The human sensory faculties, in addition to the processing power of the brain, play a vital and definitive role in how knowledge is acquired. The five major sensory faculties are sight, smell, hearing, taste and touch. Cognition is the higher faculty that integrates and interprets inputs from these five senses. But what is also interesting is that the brain, rather than being a passive recipient of inputs also directs and conditions the other sense organs. This makes the brain the most powerful sense organ, for it can potentially control the flow and the meaning of information that is gathered through the five basis sensory inputs.

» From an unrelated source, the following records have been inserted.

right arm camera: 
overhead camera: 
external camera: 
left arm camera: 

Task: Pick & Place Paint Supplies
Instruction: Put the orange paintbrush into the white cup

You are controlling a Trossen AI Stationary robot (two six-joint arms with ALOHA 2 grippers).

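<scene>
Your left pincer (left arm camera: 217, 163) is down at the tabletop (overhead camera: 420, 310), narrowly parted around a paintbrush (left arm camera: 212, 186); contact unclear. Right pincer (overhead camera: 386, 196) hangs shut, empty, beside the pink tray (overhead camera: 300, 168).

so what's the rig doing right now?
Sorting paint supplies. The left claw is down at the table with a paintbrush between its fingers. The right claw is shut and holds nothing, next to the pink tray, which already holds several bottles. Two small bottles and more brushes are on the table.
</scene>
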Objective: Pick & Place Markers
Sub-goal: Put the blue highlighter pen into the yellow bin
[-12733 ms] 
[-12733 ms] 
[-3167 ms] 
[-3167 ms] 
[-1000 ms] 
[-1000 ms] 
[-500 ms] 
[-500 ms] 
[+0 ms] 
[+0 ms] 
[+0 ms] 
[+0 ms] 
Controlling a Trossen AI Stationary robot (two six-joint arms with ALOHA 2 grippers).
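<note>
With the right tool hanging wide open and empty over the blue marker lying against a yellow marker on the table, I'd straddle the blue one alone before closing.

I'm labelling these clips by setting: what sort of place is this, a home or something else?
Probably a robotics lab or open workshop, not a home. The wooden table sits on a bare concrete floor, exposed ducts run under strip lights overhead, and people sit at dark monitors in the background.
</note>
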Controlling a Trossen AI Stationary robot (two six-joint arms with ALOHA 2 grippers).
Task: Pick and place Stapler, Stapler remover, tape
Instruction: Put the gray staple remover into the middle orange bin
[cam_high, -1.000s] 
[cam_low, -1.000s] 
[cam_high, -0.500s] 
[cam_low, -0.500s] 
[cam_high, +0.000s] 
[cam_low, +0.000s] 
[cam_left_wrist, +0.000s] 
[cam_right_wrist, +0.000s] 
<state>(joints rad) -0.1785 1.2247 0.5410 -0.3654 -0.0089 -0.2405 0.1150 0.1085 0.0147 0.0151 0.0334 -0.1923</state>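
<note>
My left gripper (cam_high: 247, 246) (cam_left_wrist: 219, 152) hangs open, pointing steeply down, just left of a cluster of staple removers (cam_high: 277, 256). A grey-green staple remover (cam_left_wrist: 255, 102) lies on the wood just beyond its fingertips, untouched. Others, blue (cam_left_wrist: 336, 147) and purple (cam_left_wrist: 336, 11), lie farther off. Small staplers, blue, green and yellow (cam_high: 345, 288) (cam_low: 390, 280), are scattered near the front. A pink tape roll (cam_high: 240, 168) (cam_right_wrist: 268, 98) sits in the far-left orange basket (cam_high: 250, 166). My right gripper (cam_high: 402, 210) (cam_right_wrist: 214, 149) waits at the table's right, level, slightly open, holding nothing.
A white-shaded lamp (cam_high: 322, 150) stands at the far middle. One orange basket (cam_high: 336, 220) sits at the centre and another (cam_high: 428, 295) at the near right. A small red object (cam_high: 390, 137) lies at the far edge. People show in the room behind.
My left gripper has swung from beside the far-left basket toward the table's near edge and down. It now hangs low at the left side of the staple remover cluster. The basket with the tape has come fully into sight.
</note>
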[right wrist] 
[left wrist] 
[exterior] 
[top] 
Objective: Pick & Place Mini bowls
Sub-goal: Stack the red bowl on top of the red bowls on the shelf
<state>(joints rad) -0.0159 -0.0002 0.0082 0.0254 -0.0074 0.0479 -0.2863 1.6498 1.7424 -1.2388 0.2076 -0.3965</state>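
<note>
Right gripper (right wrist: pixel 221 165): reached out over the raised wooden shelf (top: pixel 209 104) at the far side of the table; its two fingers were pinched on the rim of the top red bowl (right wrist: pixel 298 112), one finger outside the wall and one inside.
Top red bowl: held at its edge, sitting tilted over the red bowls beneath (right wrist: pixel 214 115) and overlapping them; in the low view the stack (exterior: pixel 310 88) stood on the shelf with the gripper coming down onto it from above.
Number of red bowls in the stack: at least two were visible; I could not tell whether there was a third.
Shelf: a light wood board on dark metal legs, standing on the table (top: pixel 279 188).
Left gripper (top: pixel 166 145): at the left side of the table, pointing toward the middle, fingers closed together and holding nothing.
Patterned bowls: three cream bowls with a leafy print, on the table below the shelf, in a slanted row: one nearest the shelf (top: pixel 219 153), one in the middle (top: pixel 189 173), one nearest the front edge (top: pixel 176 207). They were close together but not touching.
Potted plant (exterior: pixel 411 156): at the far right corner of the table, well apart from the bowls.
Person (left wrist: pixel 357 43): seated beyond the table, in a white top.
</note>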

There are several factors that determine the accuracy of sensory information. The quality of the information source is one and the health of the receiving sensory organ is another. The conduciveness of the medium of transmission is also a key factor. The way these three factors interact and compound is best illustrated through the example of listening to the radio. Thrown in this mix is the nature/nurture divide that adds complexity the problem of information acquisition. Nature plays a role in that the innate intelligence and modes of survival of the species (ex. carnivorous or herbivorous) determine the necessity for perceiving relative threats, opportunities, etc. In other words, the way animals are programmed to fight or flee and what to eat and what to shun determine their capacity for perceiving select information out of all the available data. Other factors such as health condition, age, etc all have a bearing on the efficiency and accuracy with which information is gathered through the senses. (Pomerantz, 2003)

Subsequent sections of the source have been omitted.